Abstract:
Improvement of cell migration by the nano-topographical modification of implant surface can directly or indirectly accelerate wound healing and osseointegration between bone and implant. Therefore, modification of the implant surface was done with TiO2 nanorod (NR) arrays to develop a more osseointegration-friendly implant in this study. Modulating the migration of a cell, adhered to a scaffold, by the variations of NR diameter, density and tip diameter in vitro is the primary objective of the study. The fluid structure interaction method was used, followed by the submodelling technique in this multiscale analysis. After completing a simulation over a global model, fluid structure interaction data was applied to the sub-scaffold finite element model to predict the mechanical response over cells at the cell-substrate interface.
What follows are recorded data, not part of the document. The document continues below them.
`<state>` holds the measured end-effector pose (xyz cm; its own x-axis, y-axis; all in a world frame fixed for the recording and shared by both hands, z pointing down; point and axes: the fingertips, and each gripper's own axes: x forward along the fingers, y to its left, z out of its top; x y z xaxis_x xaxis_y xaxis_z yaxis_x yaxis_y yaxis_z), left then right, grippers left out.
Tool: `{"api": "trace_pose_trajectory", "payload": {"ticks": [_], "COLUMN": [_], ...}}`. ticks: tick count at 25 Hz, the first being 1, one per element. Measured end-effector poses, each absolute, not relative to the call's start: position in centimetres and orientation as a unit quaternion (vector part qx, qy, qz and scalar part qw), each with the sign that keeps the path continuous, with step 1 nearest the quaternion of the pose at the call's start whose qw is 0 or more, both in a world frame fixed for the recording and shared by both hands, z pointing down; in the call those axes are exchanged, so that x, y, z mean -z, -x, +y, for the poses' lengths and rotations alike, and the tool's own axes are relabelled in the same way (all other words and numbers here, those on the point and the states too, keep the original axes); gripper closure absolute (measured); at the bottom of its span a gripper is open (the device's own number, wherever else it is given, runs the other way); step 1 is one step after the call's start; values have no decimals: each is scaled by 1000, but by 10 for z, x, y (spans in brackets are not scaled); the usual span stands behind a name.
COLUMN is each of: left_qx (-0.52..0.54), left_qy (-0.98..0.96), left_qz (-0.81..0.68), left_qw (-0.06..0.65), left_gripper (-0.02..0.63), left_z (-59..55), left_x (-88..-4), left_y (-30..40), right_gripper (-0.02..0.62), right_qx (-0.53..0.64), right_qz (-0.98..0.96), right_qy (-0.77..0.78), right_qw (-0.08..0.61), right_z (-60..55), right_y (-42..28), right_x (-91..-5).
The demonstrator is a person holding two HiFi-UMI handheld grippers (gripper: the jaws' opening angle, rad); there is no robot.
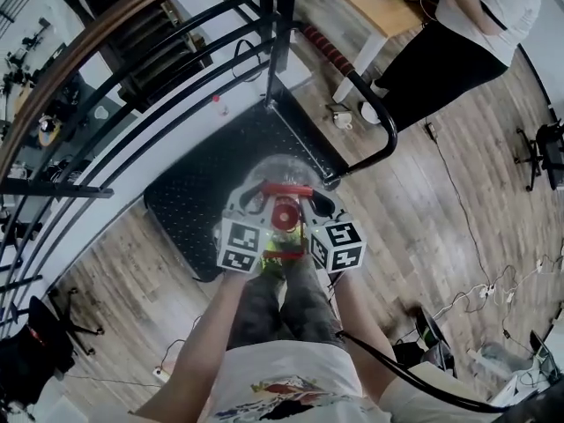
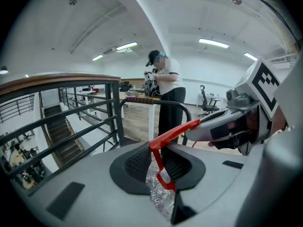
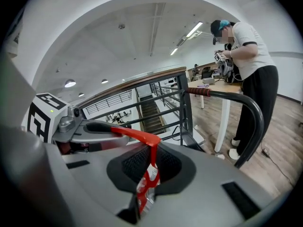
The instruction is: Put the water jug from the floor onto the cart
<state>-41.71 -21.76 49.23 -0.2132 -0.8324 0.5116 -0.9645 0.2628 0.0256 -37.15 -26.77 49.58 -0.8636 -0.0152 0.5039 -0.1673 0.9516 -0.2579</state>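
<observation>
1. Clamping the red handle [image 2: 164,139] from both sides, my left tongs [image 2: 158,163] and right tongs [image 3: 149,167] each have their jaws pressed together on its thin strap, pads tight against the plastic.
2. I take the handle with two grips facing each other, I judge, because a full jug is heavy and a single pinch on so narrow a strap could twist or slip.
3. Below the handle hangs the water jug [image 1: 275,173], clear and rounded, with its red cap [image 1: 284,215] between my two tongs.
4. The jug is over the near edge of the cart [image 1: 198,203], above its black studded deck; I cannot tell whether its base touches the deck yet.
5. The cart's push bar [image 1: 377,104] curves up on the far side, so I come in from the open side.
6. Around us lies wooden floor [image 1: 423,227]; a dark railing [image 1: 132,69] guards a staircase [image 2: 61,138] on the left, and a person [image 1: 458,33] stands at a table [image 1: 379,3] beyond.
</observation>
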Motion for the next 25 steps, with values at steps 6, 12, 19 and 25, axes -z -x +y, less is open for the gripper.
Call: {"api": "trace_pose_trajectory", "payload": {"ticks": [6, 12, 19, 25], "left_qx": [-152, -148, -138, -138], "left_qy": [-564, -537, -504, -493], "left_qz": [-776, -787, -802, -807], "left_qw": [238, 265, 289, 295], "left_gripper": [537, 537, 537, 537], "left_z": [-227, -229, -229, -239], "left_x": [-516, -546, -581, -601], "left_y": [446, 467, 494, 518], "right_gripper": [565, 565, 565, 565], "right_qx": [-154, -162, -162, -165], "right_qz": [-950, -942, -933, -931], "right_qy": [-17, 14, 45, 53], "right_qw": [271, 295, 317, 323], "right_z": [-278, -283, -285, -297], "right_y": [402, 427, 457, 482], "right_x": [-519, -550, -584, -605]}}
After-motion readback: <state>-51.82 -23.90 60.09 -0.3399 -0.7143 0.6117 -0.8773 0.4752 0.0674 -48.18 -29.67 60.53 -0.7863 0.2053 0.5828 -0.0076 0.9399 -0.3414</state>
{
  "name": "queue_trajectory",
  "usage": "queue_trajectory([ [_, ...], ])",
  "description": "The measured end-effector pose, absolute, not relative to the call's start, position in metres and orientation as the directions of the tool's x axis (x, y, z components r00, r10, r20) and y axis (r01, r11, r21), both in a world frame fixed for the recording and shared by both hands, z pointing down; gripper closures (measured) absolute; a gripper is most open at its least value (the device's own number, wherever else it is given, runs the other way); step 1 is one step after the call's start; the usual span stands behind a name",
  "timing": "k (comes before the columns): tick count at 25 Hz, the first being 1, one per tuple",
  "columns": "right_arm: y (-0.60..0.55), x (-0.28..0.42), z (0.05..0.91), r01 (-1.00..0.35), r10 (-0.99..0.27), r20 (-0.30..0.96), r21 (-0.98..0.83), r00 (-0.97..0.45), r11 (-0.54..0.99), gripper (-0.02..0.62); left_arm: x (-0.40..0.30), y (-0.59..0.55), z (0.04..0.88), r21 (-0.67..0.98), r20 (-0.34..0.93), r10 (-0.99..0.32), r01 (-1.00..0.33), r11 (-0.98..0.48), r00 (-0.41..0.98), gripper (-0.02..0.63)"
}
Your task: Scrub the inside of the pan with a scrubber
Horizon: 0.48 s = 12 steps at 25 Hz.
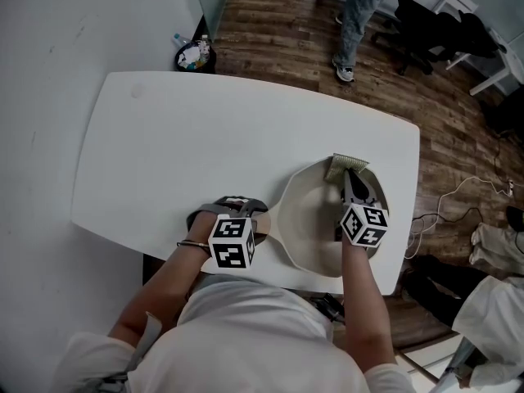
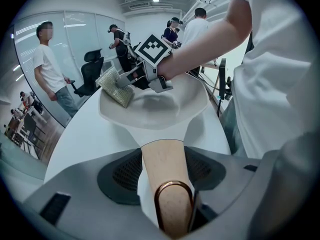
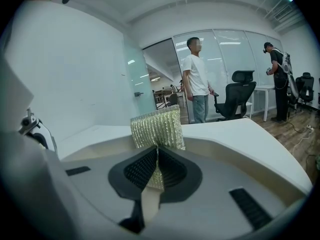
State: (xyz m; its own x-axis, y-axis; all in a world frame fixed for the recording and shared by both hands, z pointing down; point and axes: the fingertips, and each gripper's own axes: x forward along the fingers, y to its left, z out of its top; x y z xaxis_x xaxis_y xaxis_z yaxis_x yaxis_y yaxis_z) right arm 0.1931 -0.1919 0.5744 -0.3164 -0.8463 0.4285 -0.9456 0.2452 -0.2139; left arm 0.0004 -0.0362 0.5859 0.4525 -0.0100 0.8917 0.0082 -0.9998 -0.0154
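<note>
A cream pan (image 1: 313,229) sits on the white tabletop (image 1: 205,137) near its front edge, bowl to the right and handle (image 2: 165,166) pointing left. The left gripper (image 1: 247,218) has its jaws closed on that tan handle, just ahead of the copper-coloured hanging ring (image 2: 172,185) at its end; its own view shows both jaw pads pressed against the handle's sides. The right gripper (image 1: 350,185) reaches into the bowl from the near side, its jaws pinched tight on the lower edge of a greenish-gold mesh scrubber (image 1: 342,167). The scrubber stands up past the fingertips and lies at the pan's far inner wall, close under the rim. It looks to be pressed against the wall, though the contact itself is not clearly visible. Beyond the tabletop, on the wood-plank floor (image 1: 278,31), a person in jeans (image 1: 357,15) stands near a black office chair (image 1: 426,23).
</note>
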Motion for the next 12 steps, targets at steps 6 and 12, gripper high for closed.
queue_trajectory([
  [6,-0.192,0.189,0.576,-0.942,-0.839,0.435,-0.217,-0.328,0.256,0.571,0.001,-0.035,0.586,-0.023,0.895,-0.006,0.034,-0.999,0.447,0.345],
  [12,-0.196,0.179,0.579,-0.936,-0.832,0.435,-0.222,-0.344,0.271,0.571,0.000,-0.035,0.587,-0.020,0.898,0.003,0.047,-0.999,0.440,0.345],
])
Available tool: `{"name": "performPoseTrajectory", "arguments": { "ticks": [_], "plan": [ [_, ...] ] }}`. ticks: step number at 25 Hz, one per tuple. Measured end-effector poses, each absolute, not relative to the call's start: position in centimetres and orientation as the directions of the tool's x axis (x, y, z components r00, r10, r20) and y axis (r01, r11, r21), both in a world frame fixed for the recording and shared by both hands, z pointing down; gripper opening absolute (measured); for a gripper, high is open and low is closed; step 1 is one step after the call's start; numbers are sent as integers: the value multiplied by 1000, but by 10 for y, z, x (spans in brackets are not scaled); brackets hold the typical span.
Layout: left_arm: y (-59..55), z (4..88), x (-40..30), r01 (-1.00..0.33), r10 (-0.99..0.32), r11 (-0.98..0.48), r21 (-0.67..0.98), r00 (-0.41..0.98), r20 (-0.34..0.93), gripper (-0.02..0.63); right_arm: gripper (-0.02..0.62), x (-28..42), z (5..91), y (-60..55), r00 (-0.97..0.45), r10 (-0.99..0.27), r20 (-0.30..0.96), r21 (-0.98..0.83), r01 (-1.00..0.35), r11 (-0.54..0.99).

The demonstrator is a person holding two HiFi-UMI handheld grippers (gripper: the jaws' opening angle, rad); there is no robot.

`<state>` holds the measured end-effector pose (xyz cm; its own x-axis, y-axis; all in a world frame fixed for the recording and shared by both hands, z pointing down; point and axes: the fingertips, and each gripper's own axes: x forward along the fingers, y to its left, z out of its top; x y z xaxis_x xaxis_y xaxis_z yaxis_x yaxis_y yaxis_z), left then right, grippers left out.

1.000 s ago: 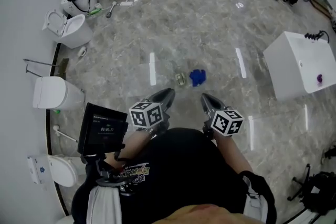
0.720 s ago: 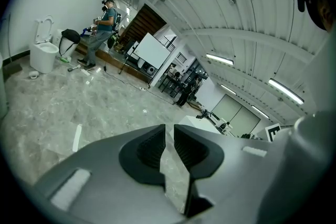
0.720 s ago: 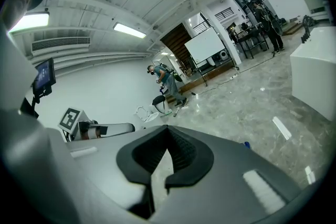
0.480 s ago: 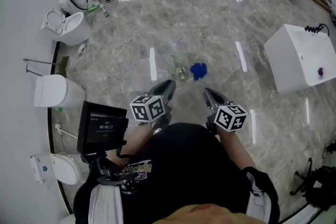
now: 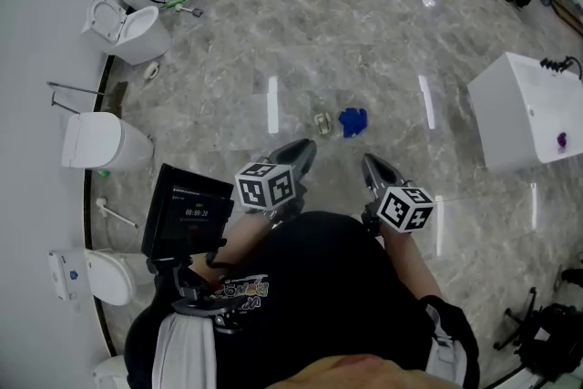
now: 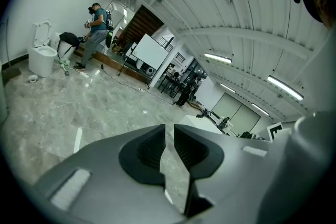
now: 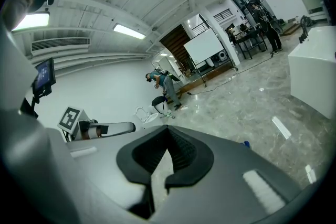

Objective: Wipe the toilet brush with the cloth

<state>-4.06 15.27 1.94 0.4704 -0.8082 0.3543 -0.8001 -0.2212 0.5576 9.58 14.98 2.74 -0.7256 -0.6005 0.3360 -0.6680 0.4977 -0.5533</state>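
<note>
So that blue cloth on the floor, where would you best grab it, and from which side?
Probably from straight above. The cloth lies crumpled in a low heap on the floor, with no edge visibly lifted, so a sideways approach might just push it. Pinch a raised fold near its middle.

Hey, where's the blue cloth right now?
In the head view, the blue cloth lies on the floor just ahead of the left gripper and right gripper, with a small pale object beside it on its left.
</note>
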Motion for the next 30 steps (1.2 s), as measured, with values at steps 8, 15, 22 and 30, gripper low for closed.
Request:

Special focus was given to strain energy density at the cell interface as a response parameter due to its direct correlation with the migration of an adherent cell. The results showed a huge rise in strain energy density after the addition of NRs on the scaffold surface. It also highlighted that variation in NR density plays a more effective role than the variation in NR diameter to control cell migration over a substrate. However, the effect of NR diameter becomes insignificant when the NR tip was considered. The findings of this study could be used to determine the best nanostructure parameters for better osseointegration.
摘要:
通过植入物表面的纳米形貌修饰来改善细胞迁移可以直接或间接地加速骨与植入物之间的伤口愈合和骨整合。因此,在这项研究中,使用TiO2纳米棒(NR)阵列对植入物表面进行了修饰,以开发对骨整合更友好的植入物。调节细胞的迁移,粘附在脚手架上,通过NR直径的变化,体外密度和尖端直径是研究的主要目标。采用流体结构相互作用法,其次是这种多尺度分析中的子建模技术。在全局模型上完成仿真后,将流体结构相互作用数据应用于子支架有限元模型,以预测细胞-基底界面处细胞的力学响应。由于其与贴壁细胞的迁移直接相关,因此特别关注细胞界面处的应变能密度作为响应参数。结果表明,在支架表面添加NRs后,应变能密度大幅上升。它还强调了NR密度的变化在控制细胞在基质上的迁移方面比NR直径的变化起更有效的作用。然而,当考虑NR尖端时,NR直径的影响变得微不足道。这项研究的结果可用于确定最佳的纳米结构参数,以实现更好的骨整合。